**PROBLEM STATEMENT:**
Copy out the data so that nothing differs from the original.
[Opening GIVEN ENTRIES section]
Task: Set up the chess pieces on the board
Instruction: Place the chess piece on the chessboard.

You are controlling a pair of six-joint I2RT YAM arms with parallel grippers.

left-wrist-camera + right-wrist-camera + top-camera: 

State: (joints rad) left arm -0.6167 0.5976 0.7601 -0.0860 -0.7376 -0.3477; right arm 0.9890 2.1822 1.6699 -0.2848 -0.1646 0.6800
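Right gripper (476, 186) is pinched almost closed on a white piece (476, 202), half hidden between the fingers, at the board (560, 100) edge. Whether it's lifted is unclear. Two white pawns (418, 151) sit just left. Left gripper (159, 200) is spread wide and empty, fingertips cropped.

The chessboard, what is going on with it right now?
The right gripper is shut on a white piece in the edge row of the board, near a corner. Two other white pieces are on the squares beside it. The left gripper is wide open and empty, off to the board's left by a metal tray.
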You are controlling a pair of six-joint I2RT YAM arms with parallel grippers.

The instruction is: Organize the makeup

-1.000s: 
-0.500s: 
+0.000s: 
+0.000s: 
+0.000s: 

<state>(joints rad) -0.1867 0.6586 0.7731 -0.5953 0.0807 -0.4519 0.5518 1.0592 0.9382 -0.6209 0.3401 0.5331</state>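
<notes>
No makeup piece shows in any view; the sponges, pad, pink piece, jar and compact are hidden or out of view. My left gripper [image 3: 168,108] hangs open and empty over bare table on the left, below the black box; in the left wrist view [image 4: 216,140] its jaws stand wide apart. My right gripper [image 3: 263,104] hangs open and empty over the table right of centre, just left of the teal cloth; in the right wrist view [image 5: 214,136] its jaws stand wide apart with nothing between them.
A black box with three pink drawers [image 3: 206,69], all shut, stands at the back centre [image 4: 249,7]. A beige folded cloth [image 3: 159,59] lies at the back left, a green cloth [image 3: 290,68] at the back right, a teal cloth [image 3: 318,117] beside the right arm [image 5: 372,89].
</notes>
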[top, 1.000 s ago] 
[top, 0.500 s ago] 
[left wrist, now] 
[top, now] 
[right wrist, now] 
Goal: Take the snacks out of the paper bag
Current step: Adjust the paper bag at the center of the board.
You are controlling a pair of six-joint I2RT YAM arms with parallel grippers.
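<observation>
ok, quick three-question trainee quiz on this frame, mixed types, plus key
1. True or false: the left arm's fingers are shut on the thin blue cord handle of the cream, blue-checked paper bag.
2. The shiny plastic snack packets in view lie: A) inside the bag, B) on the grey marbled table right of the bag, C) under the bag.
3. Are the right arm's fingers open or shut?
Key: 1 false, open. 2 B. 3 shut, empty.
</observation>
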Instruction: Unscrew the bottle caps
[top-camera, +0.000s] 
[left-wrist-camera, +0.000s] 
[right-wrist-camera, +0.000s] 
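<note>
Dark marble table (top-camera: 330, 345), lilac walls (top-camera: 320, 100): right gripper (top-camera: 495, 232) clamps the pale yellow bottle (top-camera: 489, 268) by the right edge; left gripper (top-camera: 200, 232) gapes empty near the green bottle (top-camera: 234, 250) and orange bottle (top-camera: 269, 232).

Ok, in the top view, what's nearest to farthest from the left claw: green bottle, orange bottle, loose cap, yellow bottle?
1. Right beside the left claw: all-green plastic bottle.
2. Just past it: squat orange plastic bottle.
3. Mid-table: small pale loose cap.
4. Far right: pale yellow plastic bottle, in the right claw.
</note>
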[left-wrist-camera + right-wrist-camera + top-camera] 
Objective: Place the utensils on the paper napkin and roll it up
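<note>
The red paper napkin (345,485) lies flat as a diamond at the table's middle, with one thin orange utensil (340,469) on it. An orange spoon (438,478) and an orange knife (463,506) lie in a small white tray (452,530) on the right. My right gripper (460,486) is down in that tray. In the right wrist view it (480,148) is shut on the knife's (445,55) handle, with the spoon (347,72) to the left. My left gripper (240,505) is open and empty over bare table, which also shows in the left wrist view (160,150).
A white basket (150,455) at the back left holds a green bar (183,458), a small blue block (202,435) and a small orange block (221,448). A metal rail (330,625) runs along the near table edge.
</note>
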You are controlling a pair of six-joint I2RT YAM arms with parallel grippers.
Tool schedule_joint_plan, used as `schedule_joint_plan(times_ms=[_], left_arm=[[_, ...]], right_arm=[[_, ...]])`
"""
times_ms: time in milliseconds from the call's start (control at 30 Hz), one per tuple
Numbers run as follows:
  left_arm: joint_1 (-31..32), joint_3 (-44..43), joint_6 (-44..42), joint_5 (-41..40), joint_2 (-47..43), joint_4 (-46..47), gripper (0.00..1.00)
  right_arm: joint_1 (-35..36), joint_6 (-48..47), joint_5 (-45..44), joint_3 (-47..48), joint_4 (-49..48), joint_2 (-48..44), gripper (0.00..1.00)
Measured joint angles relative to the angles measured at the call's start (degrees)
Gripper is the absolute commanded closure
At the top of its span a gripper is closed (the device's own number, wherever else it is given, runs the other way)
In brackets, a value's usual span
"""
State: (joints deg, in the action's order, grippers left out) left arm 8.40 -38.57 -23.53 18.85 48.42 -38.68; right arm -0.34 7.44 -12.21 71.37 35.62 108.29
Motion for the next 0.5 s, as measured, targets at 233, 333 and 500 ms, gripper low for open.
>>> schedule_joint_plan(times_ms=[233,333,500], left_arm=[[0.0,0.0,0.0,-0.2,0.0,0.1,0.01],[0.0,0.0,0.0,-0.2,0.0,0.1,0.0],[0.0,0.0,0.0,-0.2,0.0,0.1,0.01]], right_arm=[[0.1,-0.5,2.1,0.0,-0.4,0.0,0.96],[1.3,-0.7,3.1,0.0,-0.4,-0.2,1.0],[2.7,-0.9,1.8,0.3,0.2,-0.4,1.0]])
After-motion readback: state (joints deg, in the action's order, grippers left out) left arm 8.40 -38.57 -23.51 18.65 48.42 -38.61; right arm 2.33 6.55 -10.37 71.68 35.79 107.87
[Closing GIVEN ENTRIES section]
**YOUR RESPONSE:**
Task: Set up the chess pieces on the board
Instruction: Place the chess piece on the chessboard.

You are controlling a pair of six-joint I2RT YAM arms with parallel grippers.

left-wrist-camera + right-wrist-camera + top-camera: 

State: (joints rad) left arm -0.6167 0.5976 0.7601 -0.0860 -0.7376 -0.3477; right arm 0.9890 2.1822 1.6699 -0.2848 -0.1646 0.6800
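Right gripper (476, 186) is pinched almost closed on a white piece (476, 202), half hidden between the fingers, at the board (560, 100) edge. Whether it's lifted is unclear. Two white pawns (418, 151) sit just left. Left gripper (159, 200) is spread wide and empty, fingertips cropped.

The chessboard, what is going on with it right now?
The right gripper is shut on a white piece in the edge row of the board, near a corner. Two other white pieces are on the squares beside it. The left gripper is wide open and empty, off to the board's left by a metal tray.
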You are controlling a pair of six-joint I2RT YAM arms with parallel grippers.

The instruction is: Organize the makeup

-1.000s: 
-0.500s: 
+0.000s: 
+0.000s: 
+0.000s: 

<state>(joints rad) -0.1867 0.6586 0.7731 -0.5953 0.0807 -0.4519 0.5518 1.0592 0.9382 -0.6209 0.3401 0.5331</state>
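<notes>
No makeup piece shows in any view; the sponges, pad, pink piece, jar and compact are hidden or out of view. My left gripper [image 3: 168,108] hangs open and empty over bare table on the left, below the black box; in the left wrist view [image 4: 216,140] its jaws stand wide apart. My right gripper [image 3: 263,104] hangs open and empty over the table right of centre, just left of the teal cloth; in the right wrist view [image 5: 214,136] its jaws stand wide apart with nothing between them.
A black box with three pink drawers [image 3: 206,69], all shut, stands at the back centre [image 4: 249,7]. A beige folded cloth [image 3: 159,59] lies at the back left, a green cloth [image 3: 290,68] at the back right, a teal cloth [image 3: 318,117] beside the right arm [image 5: 372,89].
</notes>
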[top, 1.000 s ago] 
[top, 0.500 s ago] 
[left wrist, now] 
[top, now] 
[right wrist, now] 
Goal: Take the snacks out of the paper bag
Current step: Adjust the paper bag at the center of the board.
You are controlling a pair of six-joint I2RT YAM arms with parallel grippers.
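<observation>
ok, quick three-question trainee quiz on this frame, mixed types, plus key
1. True or false: the left arm's fingers are shut on the thin blue cord handle of the cream, blue-checked paper bag.
2. The shiny plastic snack packets in view lie: A) inside the bag, B) on the grey marbled table right of the bag, C) under the bag.
3. Are the right arm's fingers open or shut?
Key: 1 false, open. 2 B. 3 shut, empty.
</observation>
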Instruction: Unscrew the bottle caps
[top-camera, +0.000s] 
[left-wrist-camera, +0.000s] 
[right-wrist-camera, +0.000s] 
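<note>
Dark marble table (top-camera: 330, 345), lilac walls (top-camera: 320, 100): right gripper (top-camera: 495, 232) clamps the pale yellow bottle (top-camera: 489, 268) by the right edge; left gripper (top-camera: 200, 232) gapes empty near the green bottle (top-camera: 234, 250) and orange bottle (top-camera: 269, 232).

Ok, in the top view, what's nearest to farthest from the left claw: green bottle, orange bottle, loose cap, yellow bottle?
1. Right beside the left claw: all-green plastic bottle.
2. Just past it: squat orange plastic bottle.
3. Mid-table: small pale loose cap.
4. Far right: pale yellow plastic bottle, in the right claw.
</note>
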[left-wrist-camera + right-wrist-camera + top-camera] 
Objective: Place the utensils on the paper napkin and roll it up
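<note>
The red paper napkin (345,485) lies flat as a diamond at the table's middle, with one thin orange utensil (340,469) on it. An orange spoon (438,478) and an orange knife (463,506) lie in a small white tray (452,530) on the right. My right gripper (460,486) is down in that tray. In the right wrist view it (480,148) is shut on the knife's (445,55) handle, with the spoon (347,72) to the left. My left gripper (240,505) is open and empty over bare table, which also shows in the left wrist view (160,150).
A white basket (150,455) at the back left holds a green bar (183,458), a small blue block (202,435) and a small orange block (221,448). A metal rail (330,625) runs along the near table edge.
</note>
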You are controlling a pair of six-joint I2RT YAM arms with parallel grippers.
Tool schedule_joint_plan, used as `schedule_joint_plan(times_ms=[_], left_arm=[[_, ...]], right_arm=[[_, ...]])`
"""
times_ms: time in milliseconds from the call's start (control at 30 Hz), one per tuple
Numbers run as follows:
  left_arm: joint_1 (-31..32), joint_3 (-44..43), joint_6 (-44..42), joint_5 (-41..40), joint_2 (-47..43), joint_4 (-46..47), gripper (0.00..1.00)
  right_arm: joint_1 (-35..36), joint_6 (-48..47), joint_5 (-45..44), joint_3 (-47..48), joint_4 (-49..48), joint_2 (-48..44), gripper (0.00..1.00)
Measured joint angles relative to the angles measured at the call's start (degrees)
Gripper is the absolute commanded closure
At the top of its span a gripper is closed (the device's own number, wherever else it is given, runs the other way)
In brackets, a value's usual span
"""
State: (joints deg, in the action's order, grippers left out) left arm 8.40 -38.57 -23.53 18.85 48.42 -38.68; right arm -0.34 7.44 -12.21 71.37 35.62 108.29
Motion for the next 0.5 s, as measured, targets at 233, 333 and 500 ms, gripper low for open.
>>> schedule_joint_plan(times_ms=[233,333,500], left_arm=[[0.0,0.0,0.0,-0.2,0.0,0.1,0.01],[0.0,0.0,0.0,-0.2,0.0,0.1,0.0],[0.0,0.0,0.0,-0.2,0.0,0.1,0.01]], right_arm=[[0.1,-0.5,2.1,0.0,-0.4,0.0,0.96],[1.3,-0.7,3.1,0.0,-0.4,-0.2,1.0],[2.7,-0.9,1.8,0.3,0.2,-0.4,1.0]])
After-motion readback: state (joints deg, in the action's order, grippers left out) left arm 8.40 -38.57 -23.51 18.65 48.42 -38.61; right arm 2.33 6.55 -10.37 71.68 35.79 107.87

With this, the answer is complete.